Current 0xAA decoding:

/*
 *  0xAA: Event buffer
 *  CRC: yes
 *  Structure decoding: *incomplete
 *  Content decoding: *incomplete
 *
 *  Byte 2 bit 0-3: Year digit 2
 *  Byte 2 bit 4-7: Year digit 1
 *  Byte 3 bit 0-1: Day digit part 1
 *  Byte 3 bit 2-5: Month
 *  Byte 3 bit 6-7: Partition (?)
 *  Byte 4 bit 0-4: Hour
 *  Byte 4 bit 5-7: Day digit part 2
 *  Byte 5 bit 0-1: Selects set of status commands
 *  Byte 6: Status, printPanelStatus0...printPanelStatus3
 *  Byte 7: Index (?)
 *  Byte 8: CRC
 *
 *             YYY1YYY2   MMMMDD DDDHHHHH MMMMMM
 *  10101010 0 00100001 01000110 00001000 00100100 00011100 11111111 01011000 [0xAA] Event buffer: 255 | 2021.01.16 08:09 | Zone alarm: 20
 *  10101010 0 00100000 01100110 10001101 00111000 10011001 00001000 10010110 [0xAA] Event buffer: 008 | 2020.09.20 13:14 | Armed by user code 1
 *  10101010 0 00100000 01100110 10001101 10011000 10011010 00000011 11110010 [0xAA] Event buffer: 003 | 2020.09.20 13:38 | Armed by user code 2
(...)
 *  10101010 0 00100000 01100110 10001100 11010110 11100110 00000000 01111000 [0xAA] Event buffer: 000 | 2020.09.20 12:53 | Enter *6 programming
 *  10101010 0 00100000 01100110 10101101 10010001 00101011 00000011 10011100 [0xAA] Event buffer: 003 | 2020.09.21 13:36 | Armed by auto-arm
 *  10101010 0 00100000 01100110 10101101 11000101 10101101 00000010 01010001 [0xAA] Event buffer: 002 | 2020.09.21 13:49 | Enter *8 programming
 *  10101010 0 00100000 01100110 10101101 11000101 10101100 00000001 01001111 [0xAA] Event buffer: 001 | 2020.09.21 13:49 | Exit *8 programming
 *
 */
void dscKeybusInterface::printPanel_0xAA() {

  stream->print(F("Event buffer: "));
  if (panelData[7] < 10) stream->print("00");
  else if (panelData[7] < 100) stream->print("0");
  stream->print(panelData[7], 0);
  stream->print(F(" | "));

  printPanelTime(2);

  stream->print(F(" | "));

  switch (panelData[5] & 0x03) {
    case 0x00: printPanelStatus0(6); return;
    case 0x01: printPanelStatus1(6); return;
    case 0x02: printPanelStatus2(6); return;
    case 0x03: printPanelStatus3(6); return;
  }
}

I'm pleasantly surprised that the event buffer is a straightforward add-on, thanks for digging into this!
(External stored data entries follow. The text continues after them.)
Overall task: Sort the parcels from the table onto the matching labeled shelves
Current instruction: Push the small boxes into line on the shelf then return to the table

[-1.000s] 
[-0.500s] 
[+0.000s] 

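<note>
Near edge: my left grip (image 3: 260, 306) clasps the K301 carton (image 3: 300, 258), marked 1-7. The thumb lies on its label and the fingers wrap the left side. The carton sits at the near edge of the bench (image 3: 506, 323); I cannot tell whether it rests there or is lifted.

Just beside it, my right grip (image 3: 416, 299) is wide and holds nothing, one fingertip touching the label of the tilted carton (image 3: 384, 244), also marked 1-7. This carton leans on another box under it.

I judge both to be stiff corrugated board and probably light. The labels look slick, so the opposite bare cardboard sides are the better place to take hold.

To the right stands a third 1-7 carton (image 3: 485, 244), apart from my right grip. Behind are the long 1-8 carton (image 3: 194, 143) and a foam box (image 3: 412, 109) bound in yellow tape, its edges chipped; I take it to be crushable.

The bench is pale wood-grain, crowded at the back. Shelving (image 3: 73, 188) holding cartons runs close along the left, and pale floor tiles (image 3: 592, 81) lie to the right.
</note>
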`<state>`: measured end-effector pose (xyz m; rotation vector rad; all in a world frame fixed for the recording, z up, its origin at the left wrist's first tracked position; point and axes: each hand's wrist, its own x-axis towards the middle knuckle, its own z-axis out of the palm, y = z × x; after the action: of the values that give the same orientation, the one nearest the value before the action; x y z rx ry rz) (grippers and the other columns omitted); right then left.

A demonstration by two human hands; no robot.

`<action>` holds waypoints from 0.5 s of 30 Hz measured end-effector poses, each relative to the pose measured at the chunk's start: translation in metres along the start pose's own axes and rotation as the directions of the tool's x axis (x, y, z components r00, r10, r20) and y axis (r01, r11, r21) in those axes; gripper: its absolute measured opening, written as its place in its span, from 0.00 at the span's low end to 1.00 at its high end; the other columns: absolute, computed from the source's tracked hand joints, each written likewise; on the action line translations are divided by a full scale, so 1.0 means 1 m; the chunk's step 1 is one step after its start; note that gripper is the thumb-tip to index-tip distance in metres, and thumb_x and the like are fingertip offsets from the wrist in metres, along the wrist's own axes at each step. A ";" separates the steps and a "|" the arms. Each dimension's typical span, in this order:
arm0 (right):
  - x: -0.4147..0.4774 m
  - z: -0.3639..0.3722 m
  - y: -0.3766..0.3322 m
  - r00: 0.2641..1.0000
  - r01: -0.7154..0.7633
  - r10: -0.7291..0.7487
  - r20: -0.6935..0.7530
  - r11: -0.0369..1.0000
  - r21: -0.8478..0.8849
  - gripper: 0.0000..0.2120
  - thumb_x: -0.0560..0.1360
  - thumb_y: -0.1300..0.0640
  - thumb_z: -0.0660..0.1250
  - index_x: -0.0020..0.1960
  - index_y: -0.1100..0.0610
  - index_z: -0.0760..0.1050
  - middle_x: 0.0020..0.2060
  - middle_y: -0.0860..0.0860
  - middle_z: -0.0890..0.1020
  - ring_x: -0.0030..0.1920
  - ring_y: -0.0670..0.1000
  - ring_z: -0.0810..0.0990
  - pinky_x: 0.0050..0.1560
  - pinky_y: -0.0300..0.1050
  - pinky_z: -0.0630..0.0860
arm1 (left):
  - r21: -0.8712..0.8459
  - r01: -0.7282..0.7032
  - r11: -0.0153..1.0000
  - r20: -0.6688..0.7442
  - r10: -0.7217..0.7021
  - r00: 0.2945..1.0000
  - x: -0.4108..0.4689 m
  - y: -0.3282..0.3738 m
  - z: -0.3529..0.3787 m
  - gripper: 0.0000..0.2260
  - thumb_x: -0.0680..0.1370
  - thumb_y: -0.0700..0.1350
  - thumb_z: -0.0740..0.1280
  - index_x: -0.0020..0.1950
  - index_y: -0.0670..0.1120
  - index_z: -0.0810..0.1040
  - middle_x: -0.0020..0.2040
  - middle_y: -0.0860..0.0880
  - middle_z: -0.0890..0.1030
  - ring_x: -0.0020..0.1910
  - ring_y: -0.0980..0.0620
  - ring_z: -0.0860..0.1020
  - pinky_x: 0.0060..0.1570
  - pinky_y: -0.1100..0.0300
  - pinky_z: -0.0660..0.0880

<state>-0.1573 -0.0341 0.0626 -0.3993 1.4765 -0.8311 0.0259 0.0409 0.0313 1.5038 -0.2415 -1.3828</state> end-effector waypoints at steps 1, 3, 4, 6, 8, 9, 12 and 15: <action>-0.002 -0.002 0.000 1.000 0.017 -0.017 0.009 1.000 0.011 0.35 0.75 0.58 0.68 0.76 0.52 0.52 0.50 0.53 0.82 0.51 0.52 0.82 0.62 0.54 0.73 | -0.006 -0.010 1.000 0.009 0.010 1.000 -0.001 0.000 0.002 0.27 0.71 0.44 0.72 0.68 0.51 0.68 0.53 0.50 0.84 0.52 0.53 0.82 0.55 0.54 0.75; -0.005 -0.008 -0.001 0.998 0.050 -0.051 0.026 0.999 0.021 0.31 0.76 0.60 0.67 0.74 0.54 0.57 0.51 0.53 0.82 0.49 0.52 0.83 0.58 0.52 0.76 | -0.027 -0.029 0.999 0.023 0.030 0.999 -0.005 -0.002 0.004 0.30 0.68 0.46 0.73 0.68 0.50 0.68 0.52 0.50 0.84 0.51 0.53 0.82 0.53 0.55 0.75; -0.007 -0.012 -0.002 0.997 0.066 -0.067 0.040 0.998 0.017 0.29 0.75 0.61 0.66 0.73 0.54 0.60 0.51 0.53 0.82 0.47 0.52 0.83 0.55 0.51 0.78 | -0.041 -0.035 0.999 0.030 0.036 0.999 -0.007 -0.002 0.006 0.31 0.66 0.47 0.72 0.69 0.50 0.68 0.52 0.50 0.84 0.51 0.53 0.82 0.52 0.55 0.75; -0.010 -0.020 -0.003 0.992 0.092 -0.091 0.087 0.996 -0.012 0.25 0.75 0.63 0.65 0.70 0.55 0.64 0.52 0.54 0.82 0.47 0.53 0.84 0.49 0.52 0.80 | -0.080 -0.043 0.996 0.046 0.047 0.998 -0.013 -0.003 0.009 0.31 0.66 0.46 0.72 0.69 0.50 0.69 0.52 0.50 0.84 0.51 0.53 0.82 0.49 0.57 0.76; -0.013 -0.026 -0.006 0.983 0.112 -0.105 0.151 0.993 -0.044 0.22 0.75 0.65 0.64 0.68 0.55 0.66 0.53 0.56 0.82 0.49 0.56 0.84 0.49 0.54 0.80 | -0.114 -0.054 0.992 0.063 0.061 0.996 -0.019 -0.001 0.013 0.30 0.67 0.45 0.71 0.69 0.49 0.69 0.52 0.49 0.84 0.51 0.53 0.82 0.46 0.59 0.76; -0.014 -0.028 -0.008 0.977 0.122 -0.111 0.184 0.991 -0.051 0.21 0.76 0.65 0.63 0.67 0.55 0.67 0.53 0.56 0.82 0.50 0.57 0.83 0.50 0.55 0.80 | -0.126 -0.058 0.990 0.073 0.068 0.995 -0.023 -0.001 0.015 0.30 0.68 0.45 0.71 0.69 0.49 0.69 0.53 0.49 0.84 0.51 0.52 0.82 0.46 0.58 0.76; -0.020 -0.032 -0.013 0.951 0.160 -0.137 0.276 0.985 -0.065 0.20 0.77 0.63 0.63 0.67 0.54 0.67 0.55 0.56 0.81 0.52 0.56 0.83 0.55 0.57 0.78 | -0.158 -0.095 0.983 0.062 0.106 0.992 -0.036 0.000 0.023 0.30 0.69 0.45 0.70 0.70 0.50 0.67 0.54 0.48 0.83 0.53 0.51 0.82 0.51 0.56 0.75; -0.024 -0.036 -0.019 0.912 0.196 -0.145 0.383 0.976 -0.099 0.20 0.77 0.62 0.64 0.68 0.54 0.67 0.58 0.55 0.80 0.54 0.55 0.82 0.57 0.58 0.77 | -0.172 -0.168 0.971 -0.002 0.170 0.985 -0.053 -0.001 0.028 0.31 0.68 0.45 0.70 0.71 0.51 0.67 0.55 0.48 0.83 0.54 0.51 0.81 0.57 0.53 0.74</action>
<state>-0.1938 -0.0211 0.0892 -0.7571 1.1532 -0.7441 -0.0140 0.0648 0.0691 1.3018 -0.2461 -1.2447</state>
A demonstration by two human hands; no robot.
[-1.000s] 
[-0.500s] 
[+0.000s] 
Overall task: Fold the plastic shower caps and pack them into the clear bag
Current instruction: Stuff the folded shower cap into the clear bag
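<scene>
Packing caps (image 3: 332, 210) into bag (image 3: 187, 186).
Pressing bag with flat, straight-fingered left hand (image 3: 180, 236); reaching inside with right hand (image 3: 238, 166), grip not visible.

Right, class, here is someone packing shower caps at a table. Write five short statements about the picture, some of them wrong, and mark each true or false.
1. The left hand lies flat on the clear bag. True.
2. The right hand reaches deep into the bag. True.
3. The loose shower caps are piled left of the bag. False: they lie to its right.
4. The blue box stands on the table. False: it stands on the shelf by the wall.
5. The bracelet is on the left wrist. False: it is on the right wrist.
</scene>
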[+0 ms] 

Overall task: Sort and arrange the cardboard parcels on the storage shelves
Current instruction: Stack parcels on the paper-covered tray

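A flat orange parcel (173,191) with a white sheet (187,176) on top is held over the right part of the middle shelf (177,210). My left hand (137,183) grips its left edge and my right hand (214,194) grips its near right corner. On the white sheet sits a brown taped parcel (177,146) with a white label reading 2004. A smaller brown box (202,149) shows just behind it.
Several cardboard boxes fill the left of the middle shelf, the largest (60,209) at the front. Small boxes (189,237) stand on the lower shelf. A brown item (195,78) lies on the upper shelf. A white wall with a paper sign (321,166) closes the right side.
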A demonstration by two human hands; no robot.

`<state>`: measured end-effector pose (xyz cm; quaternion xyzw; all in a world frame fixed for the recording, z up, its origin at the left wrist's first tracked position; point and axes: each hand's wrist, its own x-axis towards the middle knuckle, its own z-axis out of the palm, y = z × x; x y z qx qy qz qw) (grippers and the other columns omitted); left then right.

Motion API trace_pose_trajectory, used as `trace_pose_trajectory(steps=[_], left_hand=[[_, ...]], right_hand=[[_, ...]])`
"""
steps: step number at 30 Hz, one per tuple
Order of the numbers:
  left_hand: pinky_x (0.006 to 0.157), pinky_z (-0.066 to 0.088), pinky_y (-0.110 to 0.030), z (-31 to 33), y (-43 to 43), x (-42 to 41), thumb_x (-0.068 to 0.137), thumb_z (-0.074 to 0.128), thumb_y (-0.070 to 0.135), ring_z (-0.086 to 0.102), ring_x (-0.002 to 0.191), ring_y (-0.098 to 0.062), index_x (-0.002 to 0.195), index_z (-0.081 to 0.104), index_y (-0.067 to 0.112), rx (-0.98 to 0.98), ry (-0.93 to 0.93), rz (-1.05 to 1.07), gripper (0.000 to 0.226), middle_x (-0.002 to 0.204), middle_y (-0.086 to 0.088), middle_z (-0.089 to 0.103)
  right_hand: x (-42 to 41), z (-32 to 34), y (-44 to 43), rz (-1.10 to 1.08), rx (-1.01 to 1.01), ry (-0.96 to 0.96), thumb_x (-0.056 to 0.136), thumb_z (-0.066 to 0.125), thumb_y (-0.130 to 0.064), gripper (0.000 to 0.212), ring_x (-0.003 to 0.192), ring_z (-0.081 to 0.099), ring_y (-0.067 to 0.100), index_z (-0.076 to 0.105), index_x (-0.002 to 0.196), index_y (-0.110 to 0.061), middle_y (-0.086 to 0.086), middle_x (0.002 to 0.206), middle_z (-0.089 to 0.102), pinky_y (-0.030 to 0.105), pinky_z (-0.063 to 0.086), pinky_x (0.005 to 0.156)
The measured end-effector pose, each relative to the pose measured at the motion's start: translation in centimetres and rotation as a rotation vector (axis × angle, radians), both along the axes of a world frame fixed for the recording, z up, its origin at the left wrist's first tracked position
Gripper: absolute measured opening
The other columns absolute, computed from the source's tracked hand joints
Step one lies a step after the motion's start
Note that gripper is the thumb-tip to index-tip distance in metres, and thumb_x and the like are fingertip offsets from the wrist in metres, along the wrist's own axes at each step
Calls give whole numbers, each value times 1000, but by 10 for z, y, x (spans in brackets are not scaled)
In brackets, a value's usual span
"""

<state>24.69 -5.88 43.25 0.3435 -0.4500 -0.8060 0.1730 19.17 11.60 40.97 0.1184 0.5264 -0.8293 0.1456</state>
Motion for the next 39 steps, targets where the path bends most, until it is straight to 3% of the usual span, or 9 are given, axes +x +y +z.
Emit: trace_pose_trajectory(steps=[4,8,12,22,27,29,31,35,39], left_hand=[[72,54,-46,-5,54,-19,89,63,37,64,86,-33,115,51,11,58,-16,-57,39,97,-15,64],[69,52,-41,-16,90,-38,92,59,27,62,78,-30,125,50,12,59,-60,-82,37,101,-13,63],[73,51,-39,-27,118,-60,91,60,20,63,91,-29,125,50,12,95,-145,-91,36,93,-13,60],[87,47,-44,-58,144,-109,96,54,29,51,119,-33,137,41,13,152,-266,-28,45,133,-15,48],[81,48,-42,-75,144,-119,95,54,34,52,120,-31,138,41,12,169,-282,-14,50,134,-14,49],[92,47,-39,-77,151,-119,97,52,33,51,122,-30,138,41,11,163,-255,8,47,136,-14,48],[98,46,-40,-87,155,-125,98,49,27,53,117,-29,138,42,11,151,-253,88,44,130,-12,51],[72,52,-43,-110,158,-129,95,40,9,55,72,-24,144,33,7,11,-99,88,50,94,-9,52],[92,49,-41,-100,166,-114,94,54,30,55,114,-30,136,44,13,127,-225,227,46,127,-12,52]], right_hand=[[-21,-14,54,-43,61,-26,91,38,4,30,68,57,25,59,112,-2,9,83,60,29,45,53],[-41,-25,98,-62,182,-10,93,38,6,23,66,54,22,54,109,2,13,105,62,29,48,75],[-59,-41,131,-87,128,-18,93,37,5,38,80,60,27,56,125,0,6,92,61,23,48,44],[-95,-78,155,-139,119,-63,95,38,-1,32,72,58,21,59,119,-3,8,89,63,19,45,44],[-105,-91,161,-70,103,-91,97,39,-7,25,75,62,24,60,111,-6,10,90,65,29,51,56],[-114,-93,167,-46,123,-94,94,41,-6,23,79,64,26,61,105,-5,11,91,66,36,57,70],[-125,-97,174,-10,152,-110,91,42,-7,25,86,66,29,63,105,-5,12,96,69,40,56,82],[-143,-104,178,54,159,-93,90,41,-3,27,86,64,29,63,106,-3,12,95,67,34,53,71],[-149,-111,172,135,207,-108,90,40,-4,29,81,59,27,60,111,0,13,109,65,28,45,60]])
If you're up for digging into this further, it's not a problem to continue here in the PR but for better visibility you can open up a new Issue for event buffer decoding. Thanks for the contribution!

-Nikhil

BriceDet commented 3 years ago

I'm tired and a need to read again your comments 😅

Byte 7 is an unsigned integer to index the event in memory. The dsc memory deep is 256 event. When you scroll event with the LCD panel you found it. And when new event appears, index moved.

taligentx commented 3 years ago

Byte 7 is an unsigned integer to index the event in memory. The dsc memory deep is 256 event. When you scroll event with the LCD panel you found it. And when new event appears, index moved.

Okay, makes sense - I was trying to figure out how the index worked from the examples you provided, it sounds like the examples are from different panels or different logs because several have the same index.

BriceDet commented 3 years ago

Exactly : i done an extract to make relative different sample. To create a lot of different event is not so easy 😅

kricon commented 3 years ago

There is some weird symbol characters output into log instead of Byte7 mem.buffer event nr, and also unknown 0xEC cmd send afterwards (log taken from PC5020):

05:00:56.299 ->  8614.72: 11111111 1 10000111 11111111 11111111 11111111 11111111 11111111 11111111 11111111 [Module/0x05] Partition 1 Key: Right arrow
05:00:56.368 ->  8614.79: 10101010 0 00100000 00101101 01100011 10111101 10101100 00001011 11001110 [0xAA] Event buffer: 0 | 2020.11.11 03:47 | Exit installer programming
05:00:56.470 ->  8614.89: 11101100 0 00000000 00100000 00101101 01100011 10111100 00000001 10101100 00001011 00010000 [0xEC] Unknown data

When we talk about event buffer, and when its mostly decoded aswell as < > buttons for getting it, it would be nice to implement viewing event buffer from Blynk sketch.

BriceDet commented 3 years ago

Let me try to give you this new micro project 👍

BriceDet commented 3 years ago

@kricon : it's not the code what i've done. I don't understand fully the integration done by @taligentx I'll try to check missing parts and mistakes.